▶ **What you need to do**
Return every entry below exactly as written, minus the pictures.

=== Section Start ===

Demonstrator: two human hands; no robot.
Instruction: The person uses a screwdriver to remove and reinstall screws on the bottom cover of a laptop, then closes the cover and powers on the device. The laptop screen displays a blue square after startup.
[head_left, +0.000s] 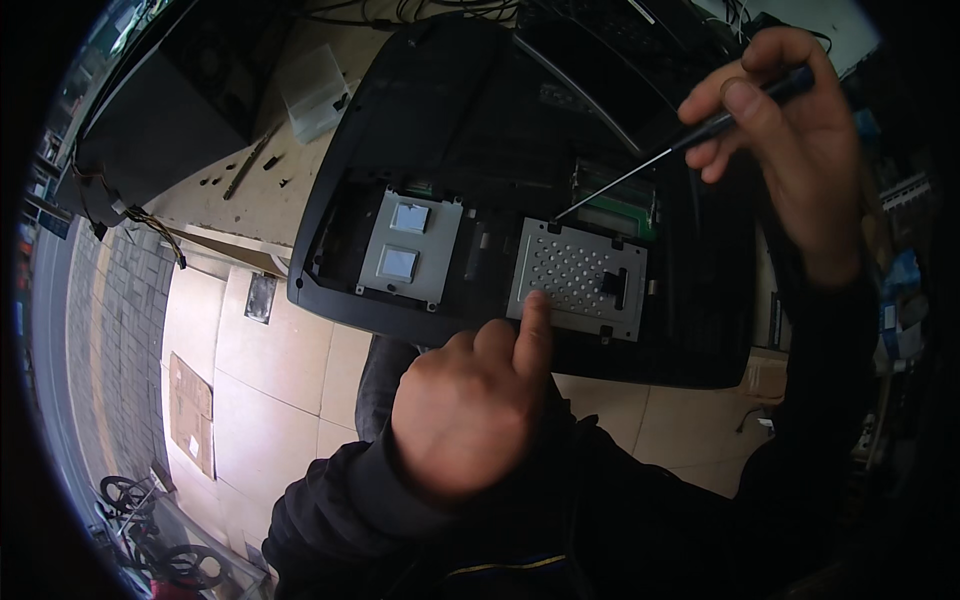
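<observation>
Gripping a screwdriver [710,129], the right hand [785,130] is holding its tip at a perforated plate [575,275] in a laptop [470,120]; the empty left hand [470,410], otherwise curled, is pointing its index finger [535,330] onto the plate's near-left part.

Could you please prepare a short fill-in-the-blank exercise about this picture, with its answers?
1. The right hand holds a thin, dark-handled ____.
2. The left hand touches the silver perforated metal plate with its ____ finger.
3. The rectangular grey metal plate farther left carries ____ shiny square patches.

Missing words: screwdriver; index; two.
</observation>
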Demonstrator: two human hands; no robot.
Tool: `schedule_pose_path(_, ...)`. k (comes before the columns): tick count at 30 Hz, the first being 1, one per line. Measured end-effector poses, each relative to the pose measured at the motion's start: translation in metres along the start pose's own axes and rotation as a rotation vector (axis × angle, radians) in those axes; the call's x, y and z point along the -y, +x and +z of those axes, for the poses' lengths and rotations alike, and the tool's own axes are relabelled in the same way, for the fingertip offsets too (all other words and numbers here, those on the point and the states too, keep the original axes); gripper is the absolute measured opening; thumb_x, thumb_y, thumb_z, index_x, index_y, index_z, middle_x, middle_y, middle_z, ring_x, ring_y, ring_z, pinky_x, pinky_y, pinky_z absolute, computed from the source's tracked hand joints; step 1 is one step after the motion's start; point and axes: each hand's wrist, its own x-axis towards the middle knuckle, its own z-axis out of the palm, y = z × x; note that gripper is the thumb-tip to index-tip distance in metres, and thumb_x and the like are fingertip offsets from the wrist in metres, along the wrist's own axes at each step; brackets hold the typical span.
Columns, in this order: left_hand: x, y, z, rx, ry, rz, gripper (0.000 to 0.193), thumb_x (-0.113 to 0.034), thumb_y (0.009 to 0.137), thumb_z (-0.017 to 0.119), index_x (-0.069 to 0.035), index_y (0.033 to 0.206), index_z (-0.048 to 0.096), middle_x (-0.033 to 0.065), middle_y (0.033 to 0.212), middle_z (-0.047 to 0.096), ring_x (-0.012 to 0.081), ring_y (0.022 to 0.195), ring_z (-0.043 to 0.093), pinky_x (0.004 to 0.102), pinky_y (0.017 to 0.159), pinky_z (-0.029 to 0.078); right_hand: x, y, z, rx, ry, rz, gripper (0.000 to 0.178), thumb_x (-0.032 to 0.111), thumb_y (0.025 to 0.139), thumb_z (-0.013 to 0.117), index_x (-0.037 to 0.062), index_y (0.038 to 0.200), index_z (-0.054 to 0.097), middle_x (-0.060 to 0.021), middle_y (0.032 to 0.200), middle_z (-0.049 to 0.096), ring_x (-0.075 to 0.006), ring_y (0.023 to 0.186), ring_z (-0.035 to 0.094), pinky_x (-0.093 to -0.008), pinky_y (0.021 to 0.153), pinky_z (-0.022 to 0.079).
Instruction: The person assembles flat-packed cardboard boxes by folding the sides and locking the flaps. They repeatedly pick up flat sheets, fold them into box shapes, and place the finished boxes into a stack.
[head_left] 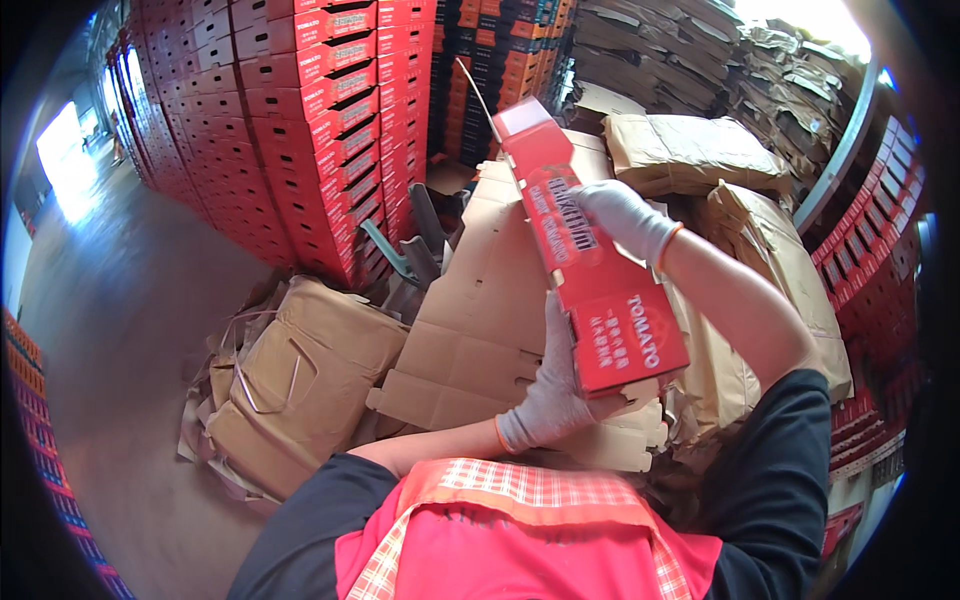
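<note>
A red printed cardboard box [590,250], partly folded, is held up at a slant in front of me. My left hand [556,395], in a pale grey work glove, grips its near lower end, with the fingers partly hidden behind the board. On the long printed side, my right hand [622,218], gloved the same way, has its fingers curled against the panel. A thin edge of board sticks out past the box's far end. Below it lie flat brown cardboard blanks [468,320] with slots and fold lines.
Tall stacks of red boxes [330,140] rise at the far left. Brown paper-wrapped bundles [310,365] lie to the left, with further wrapped bundles [690,155] to the right. Piled flat cardboard [650,50] stands at the back. More red boxes [870,220] line the right.
</note>
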Motion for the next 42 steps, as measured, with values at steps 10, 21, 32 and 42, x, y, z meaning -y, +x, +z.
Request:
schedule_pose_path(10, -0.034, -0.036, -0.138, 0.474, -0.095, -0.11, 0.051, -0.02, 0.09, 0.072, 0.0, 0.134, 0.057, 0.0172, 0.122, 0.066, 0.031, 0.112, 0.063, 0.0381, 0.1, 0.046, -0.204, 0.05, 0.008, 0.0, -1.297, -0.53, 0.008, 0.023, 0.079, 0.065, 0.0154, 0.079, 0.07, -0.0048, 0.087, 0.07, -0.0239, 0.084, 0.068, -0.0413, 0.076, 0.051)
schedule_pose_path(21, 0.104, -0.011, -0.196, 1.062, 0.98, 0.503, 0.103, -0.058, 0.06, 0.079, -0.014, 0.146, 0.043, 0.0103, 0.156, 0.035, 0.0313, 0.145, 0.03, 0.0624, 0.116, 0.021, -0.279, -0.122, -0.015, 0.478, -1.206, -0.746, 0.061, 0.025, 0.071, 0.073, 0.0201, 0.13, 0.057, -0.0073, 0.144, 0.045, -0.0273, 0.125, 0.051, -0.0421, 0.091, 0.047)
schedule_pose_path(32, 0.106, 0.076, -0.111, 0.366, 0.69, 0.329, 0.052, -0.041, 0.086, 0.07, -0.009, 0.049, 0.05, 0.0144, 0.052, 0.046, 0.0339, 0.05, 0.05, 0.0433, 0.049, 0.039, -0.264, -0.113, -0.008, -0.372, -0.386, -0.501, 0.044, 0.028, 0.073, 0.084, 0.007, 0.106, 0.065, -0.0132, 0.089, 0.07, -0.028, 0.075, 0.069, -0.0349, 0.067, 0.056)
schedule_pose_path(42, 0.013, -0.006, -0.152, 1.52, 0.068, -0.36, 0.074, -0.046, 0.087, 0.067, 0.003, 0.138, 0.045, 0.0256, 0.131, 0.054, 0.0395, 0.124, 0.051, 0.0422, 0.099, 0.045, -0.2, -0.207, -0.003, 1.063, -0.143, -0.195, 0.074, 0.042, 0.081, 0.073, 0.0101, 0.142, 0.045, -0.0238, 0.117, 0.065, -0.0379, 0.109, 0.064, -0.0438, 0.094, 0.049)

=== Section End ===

▶ **Result of the exercise**
Demonstrator: two human hands; no robot.
Instruction: The person uses a screwdriver to remove and reinstall screws on the bottom cover of a laptop, then closes the cover and powers on the device. The laptop screen displays a blue square after startup.
[head_left, +0.000s] 
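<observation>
Gripping a screwdriver [710,129], the right hand [785,130] is holding its tip at a perforated plate [575,275] in a laptop [470,120]; the empty left hand [470,410], otherwise curled, is pointing its index finger [535,330] onto the plate's near-left part.

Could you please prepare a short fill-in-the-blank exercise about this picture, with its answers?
1. The right hand holds a thin, dark-handled ____.
2. The left hand touches the silver perforated metal plate with its ____ finger.
3. The rectangular grey metal plate farther left carries ____ shiny square patches.

Missing words: screwdriver; index; two.
</observation>
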Demonstrator: two human hands; no robot.
Tool: `schedule_pose_path(_, ...)`. k (comes before the columns): tick count at 30 Hz, the first being 1, one per line. Measured end-effector poses, each relative to the pose measured at the motion's start: translation in metres along the start pose's own axes and rotation as a rotation vector (axis × angle, radians) in those axes; the call's x, y and z point along the -y, +x and +z of those axes, for the poses' lengths and rotations alike, and the tool's own axes are relabelled in the same way, for the fingertip offsets too (all other words and numbers here, those on the point and the states too, keep the original axes); gripper is the absolute measured opening; thumb_x, thumb_y, thumb_z, index_x, index_y, index_z, middle_x, middle_y, middle_z, ring_x, ring_y, ring_z, pinky_x, pinky_y, pinky_z absolute, computed from the source's tracked hand joints; step 1 is one step after the motion's start; point and axes: each hand's wrist, its own x-axis towards the middle knuckle, its own z-axis out of the palm, y = z × x; note that gripper is the thumb-tip to index-tip distance in metres, and thumb_x and the like are fingertip offsets from the wrist in metres, along the wrist's own axes at each step; brackets hold the typical span.
Columns, in this order: left_hand: x, y, z, rx, ry, rz, gripper (0.000 to 0.193), thumb_x (-0.113 to 0.034), thumb_y (0.009 to 0.137), thumb_z (-0.017 to 0.119), index_x (-0.069 to 0.035), index_y (0.033 to 0.206), index_z (-0.048 to 0.096), middle_x (-0.033 to 0.065), middle_y (0.033 to 0.212), middle_z (-0.047 to 0.096), ring_x (-0.012 to 0.081), ring_y (0.022 to 0.195), ring_z (-0.043 to 0.093), pinky_x (0.004 to 0.102), pinky_y (0.017 to 0.159), pinky_z (-0.029 to 0.078); right_hand: x, y, z, rx, ry, rz, gripper (0.000 to 0.178), thumb_x (-0.032 to 0.111), thumb_y (0.025 to 0.139), thumb_z (-0.013 to 0.117), index_x (-0.037 to 0.062), index_y (0.038 to 0.200), index_z (-0.054 to 0.097), middle_x (-0.060 to 0.021), middle_y (0.032 to 0.200), middle_z (-0.049 to 0.096), ring_x (-0.075 to 0.006), ring_y (0.023 to 0.186), ring_z (-0.035 to 0.094), pinky_x (-0.093 to -0.008), pinky_y (0.021 to 0.153), pinky_z (-0.022 to 0.079).
Instruction: The person assembles flat-packed cardboard boxes by folding the sides and locking the flaps. They repeatedly pick up flat sheets, fold them into box shapes, and place the finished boxes into a stack.
[head_left] 
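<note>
A red printed cardboard box [590,250], partly folded, is held up at a slant in front of me. My left hand [556,395], in a pale grey work glove, grips its near lower end, with the fingers partly hidden behind the board. On the long printed side, my right hand [622,218], gloved the same way, has its fingers curled against the panel. A thin edge of board sticks out past the box's far end. Below it lie flat brown cardboard blanks [468,320] with slots and fold lines.
Tall stacks of red boxes [330,140] rise at the far left. Brown paper-wrapped bundles [310,365] lie to the left, with further wrapped bundles [690,155] to the right. Piled flat cardboard [650,50] stands at the back. More red boxes [870,220] line the right.
</note>
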Motion for the next 42 steps, as measured, with values at steps 10, 21, 32 and 42, x, y, z meaning -y, +x, +z.
Request:
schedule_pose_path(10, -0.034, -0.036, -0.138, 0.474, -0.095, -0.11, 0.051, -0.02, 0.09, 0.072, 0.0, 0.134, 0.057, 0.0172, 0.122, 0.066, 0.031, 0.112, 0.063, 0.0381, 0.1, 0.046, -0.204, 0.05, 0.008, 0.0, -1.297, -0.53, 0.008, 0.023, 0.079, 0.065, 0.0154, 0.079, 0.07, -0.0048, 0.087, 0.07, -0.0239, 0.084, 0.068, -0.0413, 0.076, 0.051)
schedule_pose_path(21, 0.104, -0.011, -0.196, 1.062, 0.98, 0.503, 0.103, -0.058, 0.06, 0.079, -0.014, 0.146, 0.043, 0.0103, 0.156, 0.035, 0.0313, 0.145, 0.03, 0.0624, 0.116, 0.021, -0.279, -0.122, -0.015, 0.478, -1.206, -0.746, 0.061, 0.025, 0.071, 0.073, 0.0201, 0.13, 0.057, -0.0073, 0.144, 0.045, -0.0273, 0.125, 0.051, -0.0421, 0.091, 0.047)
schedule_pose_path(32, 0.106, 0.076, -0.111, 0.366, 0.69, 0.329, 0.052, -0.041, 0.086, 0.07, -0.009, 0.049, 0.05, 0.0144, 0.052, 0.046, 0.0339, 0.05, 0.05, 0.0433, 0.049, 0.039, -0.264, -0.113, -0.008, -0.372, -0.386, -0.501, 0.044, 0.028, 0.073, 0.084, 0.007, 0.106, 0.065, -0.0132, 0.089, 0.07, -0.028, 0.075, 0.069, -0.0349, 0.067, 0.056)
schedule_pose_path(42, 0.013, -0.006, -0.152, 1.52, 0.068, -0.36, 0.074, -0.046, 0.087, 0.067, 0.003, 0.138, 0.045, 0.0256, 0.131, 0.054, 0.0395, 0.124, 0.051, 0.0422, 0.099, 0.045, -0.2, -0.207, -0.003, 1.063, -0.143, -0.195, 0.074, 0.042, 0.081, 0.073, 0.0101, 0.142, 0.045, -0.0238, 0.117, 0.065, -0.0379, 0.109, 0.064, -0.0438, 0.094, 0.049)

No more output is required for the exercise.